# Cornbread?



## richtee (Oct 6, 2007)

OK...I'm admitting to my Yankee-nish here. <The latitude, NOT the team..UGH!> I have never made cornbread.

<GASP!>

Just poured out the grease from this AM's lb. of bacon, got a 14" cast iron skillet with a coat of grease and some cracklings still inside. Good start? 






Bake in oven I assume... 

Have a basic recipe, but maybe someone here could rattle off some tips and trix?


----------



## white cloud (Oct 6, 2007)

When I make in a cast iron I heat it up just till it starts to smoke and pour the batter in, it should sizzle, and pop it in the preheated oven and bake as per recipe or until set/


----------



## smoke freak (Oct 6, 2007)

Sounds good to me. YUM!


----------



## vlap (Oct 6, 2007)

Everything above is great! Also use buttermilk for the liquid (1/2 or all) also add soem fresh corn to it.

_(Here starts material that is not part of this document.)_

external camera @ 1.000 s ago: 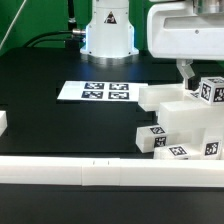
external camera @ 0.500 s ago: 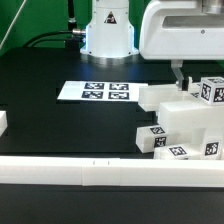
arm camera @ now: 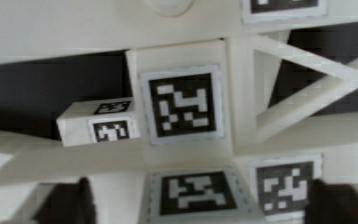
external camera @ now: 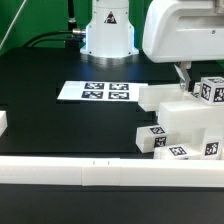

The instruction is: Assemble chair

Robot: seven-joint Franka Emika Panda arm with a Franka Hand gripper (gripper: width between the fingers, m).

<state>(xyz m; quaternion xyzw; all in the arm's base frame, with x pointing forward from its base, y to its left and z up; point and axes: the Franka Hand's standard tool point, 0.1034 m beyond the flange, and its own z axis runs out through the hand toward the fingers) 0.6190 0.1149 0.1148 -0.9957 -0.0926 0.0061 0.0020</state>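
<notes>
The chair [external camera: 186, 116] pieces bear square black-and-white tags (coded patterns), gripper [external camera: 184, 77] spread wide over them.

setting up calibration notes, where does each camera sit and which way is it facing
Exterior view: low behind the border rail, facing the robot base across the table and marker board; the arm shows.
Wrist view: on the wrist, close over the chair parts; jaws not clearly visible.
Shared: the tagged chair parts.

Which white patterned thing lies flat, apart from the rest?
The marker board, thin and alone; the chunky chair pieces bunch at the exterior view's right.
</notes>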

When bread is close to finished coat the top with some honey butter for a glaze.


----------



## cowgirl (Oct 6, 2007)

Sounds good!
	

	
	
		
		



		
			





I like to add chopped jalapeno, chopped onion and whole corn to the batter.


----------



## vlap (Oct 6, 2007)

the chile and corn is good... I never tried the onion. I would think it would add a good flavor as well as texture/moisture. I may have to try that out!


----------



## richtee (Oct 6, 2007)

OK   cornbread was a failure. Looks damm good, but...

Near as I can tell...
1) Do not use coarse ground corn meal- gritty and will not hold together... or did I not use enough egg?

2) Went with rosemary and onion powder, and not enough of either

3) Bacon cracklings ain't enough. Should have busted up a couple strips.

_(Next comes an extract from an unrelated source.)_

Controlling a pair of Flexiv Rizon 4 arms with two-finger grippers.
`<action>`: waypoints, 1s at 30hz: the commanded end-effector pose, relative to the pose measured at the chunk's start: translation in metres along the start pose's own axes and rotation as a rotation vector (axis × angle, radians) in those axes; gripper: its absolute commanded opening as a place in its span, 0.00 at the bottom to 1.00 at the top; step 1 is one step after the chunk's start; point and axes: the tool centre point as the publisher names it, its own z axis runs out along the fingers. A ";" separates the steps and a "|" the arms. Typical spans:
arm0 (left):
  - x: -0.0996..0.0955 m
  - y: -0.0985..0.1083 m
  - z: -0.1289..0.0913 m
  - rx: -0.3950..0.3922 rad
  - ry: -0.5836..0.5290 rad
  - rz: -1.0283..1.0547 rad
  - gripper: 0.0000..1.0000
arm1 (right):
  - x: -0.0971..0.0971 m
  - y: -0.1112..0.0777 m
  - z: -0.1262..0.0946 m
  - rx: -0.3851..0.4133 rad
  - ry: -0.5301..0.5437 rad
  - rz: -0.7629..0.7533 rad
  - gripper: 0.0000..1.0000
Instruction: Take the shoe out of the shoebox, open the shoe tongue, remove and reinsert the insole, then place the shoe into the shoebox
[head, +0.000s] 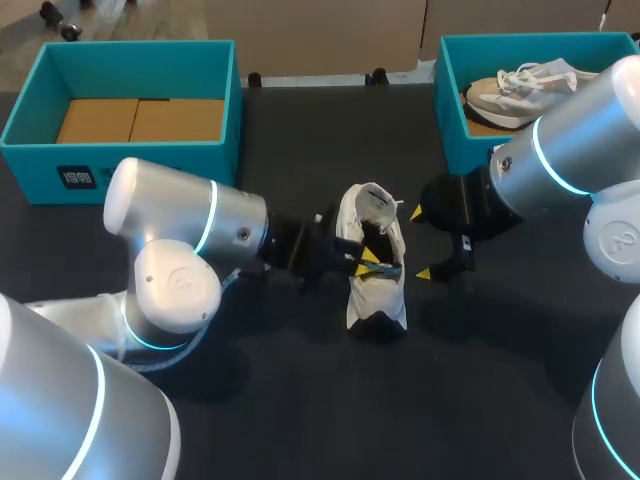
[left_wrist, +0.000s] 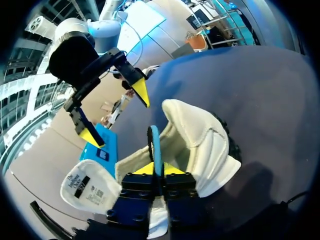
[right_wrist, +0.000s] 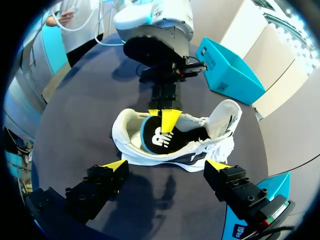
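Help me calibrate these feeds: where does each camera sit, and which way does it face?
Head view: above and behind, looking down on the table; left hand in the shoe, right hand beside it.
Left wrist view: on the left arm, looking along its hand pinching the insole; right hand ahead.
Right wrist view: on the right arm, facing the shoe past its open hand.
Shared: all show the shoe; each wrist view, the other hand.

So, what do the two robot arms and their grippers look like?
The left arm and right arm are thick, rounded, glossy silver-grey tubes with glowing light-blue rings at the joints. The left gripper and right gripper are black and blocky, each with two fingers ending in pointed bright yellow tips.
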 end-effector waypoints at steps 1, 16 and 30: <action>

The recipe I had called for a cup of the corn meal and a cup of flour, a cup of milk and one egg, and a stick of butter. Proportions sound right? Oh, and 4 tspn baking soda.

thanks for the help


----------



## vlap (Oct 6, 2007)

I will ahve to get back to you with a recipe... I also have a recipe for blue corn bread.. very tasty but I have to scale it down, This one makes 5 gallons of mix.


----------



## goat (Oct 6, 2007)

Richtee,
That recipe sounds about right.  My recipe adds 1 tsp salt, 1/4 C sugar, and 1/4 C oil to your basic recipe.

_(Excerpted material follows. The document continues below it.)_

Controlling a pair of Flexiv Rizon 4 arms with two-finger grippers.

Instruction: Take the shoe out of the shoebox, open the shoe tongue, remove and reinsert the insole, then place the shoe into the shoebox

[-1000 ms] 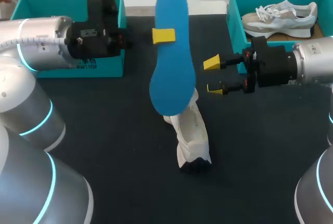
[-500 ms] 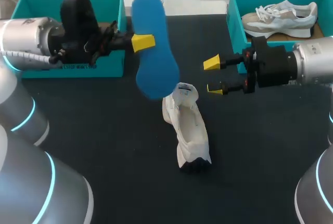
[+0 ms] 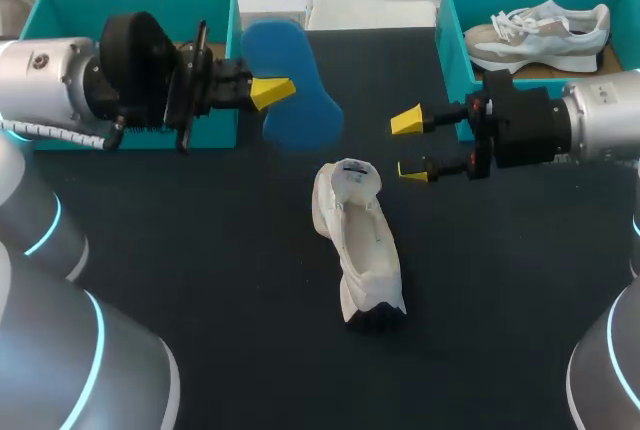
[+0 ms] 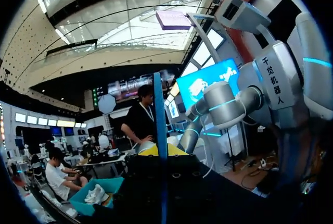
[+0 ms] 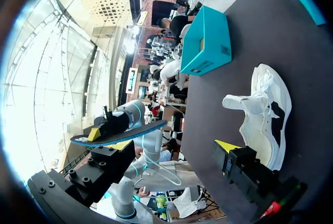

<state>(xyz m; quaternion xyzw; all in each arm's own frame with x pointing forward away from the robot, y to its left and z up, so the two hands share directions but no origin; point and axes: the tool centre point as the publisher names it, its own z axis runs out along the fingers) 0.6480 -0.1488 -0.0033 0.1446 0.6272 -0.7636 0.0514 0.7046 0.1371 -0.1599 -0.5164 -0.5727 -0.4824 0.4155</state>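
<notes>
A white shoe (image 3: pixel 357 240) lies on the dark table's middle, its opening facing the far side; it also shows ahead of my right gripper as the white shoe (image 5: pixel 263 112). My left gripper (image 3: pixel 270 92) is shut on a blue insole (image 3: pixel 295 90), held in the air beside the left teal shoebox (image 3: pixel 130 0). The left wrist view has the insole (image 4: pixel 160 125) edge-on between the yellow tips. My right gripper (image 3: pixel 410 146) stands open to the right of the shoe's opening, holding nothing. From the right wrist, the insole (image 5: pixel 125 132) hangs level, apart from the shoe.
A second teal shoebox (image 3: pixel 452 40) at the back right holds a grey and white sneaker (image 3: pixel 540 35), just behind my right arm. The left box (image 5: pixel 205 41) stands beyond the white shoe in the right wrist view.
My left arm swung the insole from upright above the shoe down and to the left, beside the left box. The right arm and the shoe stayed put.
</notes>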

PS:  I just re read your post and my 1/4 cup oil would be equal to your stick of butter.


----------



## richtee (Oct 6, 2007)

Huh  more oil beyond the 1/4 lb. of butter? And yes, I omitted the salt and sugar...I had 'em in there. I guess it was the coarse ground meal. Need to use fine. I kinda would like SOME texture, maybe go with a "quartah" cup coarse, and balance fine...


----------



## richtee (Oct 6, 2007)

Hahahaha...


----------



## cowgirl (Oct 6, 2007)

Are you sure that wasn't baking powder? I use baking powder in my cornbread, but I don't think I've tried soda.


----------



## goat (Oct 6, 2007)

You are correct Cowgirl, mine calls for baking powder also.  Richtee, use either 1 stick of butter or 1/4 cup oil, but not both.


----------



## dacdots (Oct 6, 2007)

1 cup flour
1cup yellow cornmeal
1 cup milk
1/4 cup oil
2 eggs
1 Tbsp baking powder
1/4 cup sugar

Mix all together,just enough to wet dry ingredients.Bake at 425 for 25 to 35 min.This is a recipe from Better Homes and Garden cook book called "Perfect Cornbread" and to me it is.


----------



## richtee (Oct 6, 2007)

Ahhh   I bet the two eggs had a bit to do with the crumble factor, as well as the coarse grind...


----------



## richtee (Oct 6, 2007)

Ohhh right  baking powder. I'm NOT a competent baker. Never has been my deal, may never be...


----------